Go through the listing below and list every line with "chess".

^^^^

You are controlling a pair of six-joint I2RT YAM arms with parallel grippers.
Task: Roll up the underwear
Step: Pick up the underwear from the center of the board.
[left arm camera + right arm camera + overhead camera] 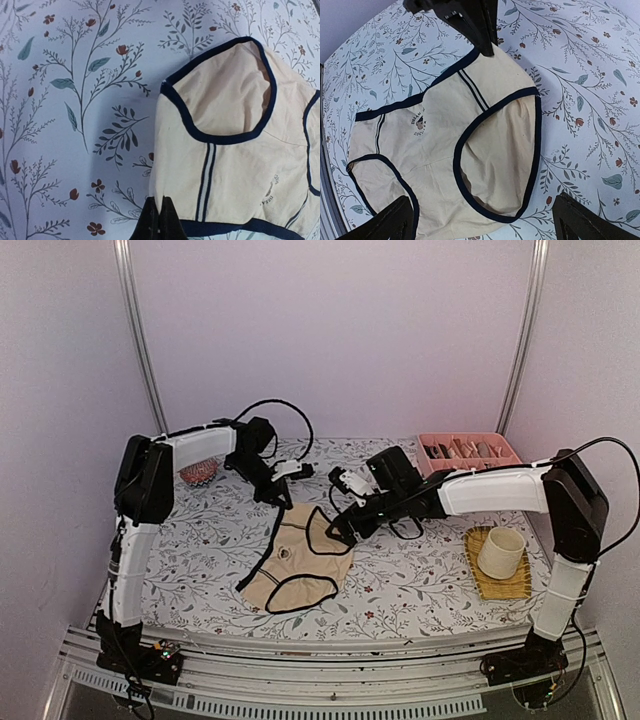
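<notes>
The left gripper (158,202) was pressed together on a dark-edged corner of the beige underwear (235,150). Seen from the top camera, it pinched the cloth at the garment's 12 o'clock end. The underwear lay spread flat near the middle of the flowered tablecloth (400,580). The right gripper (484,199) hung over the garment's 2 o'clock side, with its fingers spread wide and holding nothing. A hairbrush (200,472) sat at the table's 10 o'clock and a pink tray (470,437) at 2 o'clock. A cup (500,552) stood on a yellow mat (500,587) at 4 o'clock.
</notes>
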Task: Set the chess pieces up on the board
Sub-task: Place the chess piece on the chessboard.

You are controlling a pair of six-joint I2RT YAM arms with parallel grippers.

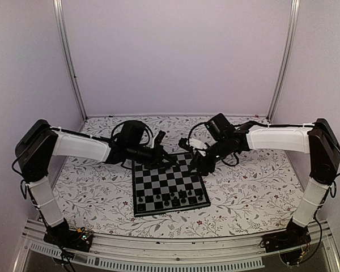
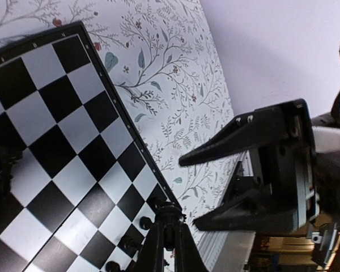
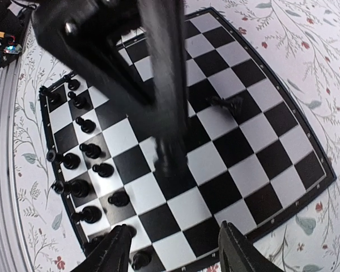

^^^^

• _Task solution_
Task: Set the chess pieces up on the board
Sub-task: Place the chess piece on the chessboard.

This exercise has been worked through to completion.